**Task**: Each of the lines below must be written out exactly as shown.

**Data provided**:
========
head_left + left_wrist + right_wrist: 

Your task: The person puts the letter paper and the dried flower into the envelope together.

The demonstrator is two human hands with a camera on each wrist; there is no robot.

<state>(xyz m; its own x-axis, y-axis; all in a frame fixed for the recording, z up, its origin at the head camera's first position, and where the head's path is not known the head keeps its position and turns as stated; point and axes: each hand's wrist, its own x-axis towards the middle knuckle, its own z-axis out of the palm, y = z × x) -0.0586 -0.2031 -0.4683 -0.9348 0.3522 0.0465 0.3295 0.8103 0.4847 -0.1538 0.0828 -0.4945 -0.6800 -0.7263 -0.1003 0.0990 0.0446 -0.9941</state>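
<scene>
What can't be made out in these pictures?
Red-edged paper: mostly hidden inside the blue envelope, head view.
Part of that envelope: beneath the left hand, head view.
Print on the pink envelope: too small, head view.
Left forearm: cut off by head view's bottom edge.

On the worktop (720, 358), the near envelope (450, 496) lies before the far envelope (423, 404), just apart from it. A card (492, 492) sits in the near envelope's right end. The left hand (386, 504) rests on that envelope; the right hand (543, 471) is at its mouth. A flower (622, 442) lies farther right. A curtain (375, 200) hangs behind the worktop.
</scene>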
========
**Worked solution**:
head_left + left_wrist + right_wrist: 

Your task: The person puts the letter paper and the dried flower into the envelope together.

The demonstrator is two human hands with a camera on each wrist; there is no robot.

<state>(xyz m; its own x-axis, y-axis; all in a frame fixed for the recording, z up, its origin at the head camera's first position, and where the head's path is not known the head keeps its position and turns as stated; point and axes: each hand's wrist, its own x-axis towards the middle knuckle, its own z-axis out of the palm, y = z × x) -0.0586 -0.2031 -0.4683 -0.9348 0.3522 0.0465 0.3295 0.8103 0.4847 -0.1538 0.0828 -0.4945 -0.6800 -0.7263 -0.1003 0.0990 0.0446 -0.9941</state>
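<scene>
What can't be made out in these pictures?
Red-edged paper: mostly hidden inside the blue envelope, head view.
Part of that envelope: beneath the left hand, head view.
Print on the pink envelope: too small, head view.
Left forearm: cut off by head view's bottom edge.

On the worktop (720, 358), the near envelope (450, 496) lies before the far envelope (423, 404), just apart from it. A card (492, 492) sits in the near envelope's right end. The left hand (386, 504) rests on that envelope; the right hand (543, 471) is at its mouth. A flower (622, 442) lies farther right. A curtain (375, 200) hangs behind the worktop.
</scene>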

Work on this exercise is complete.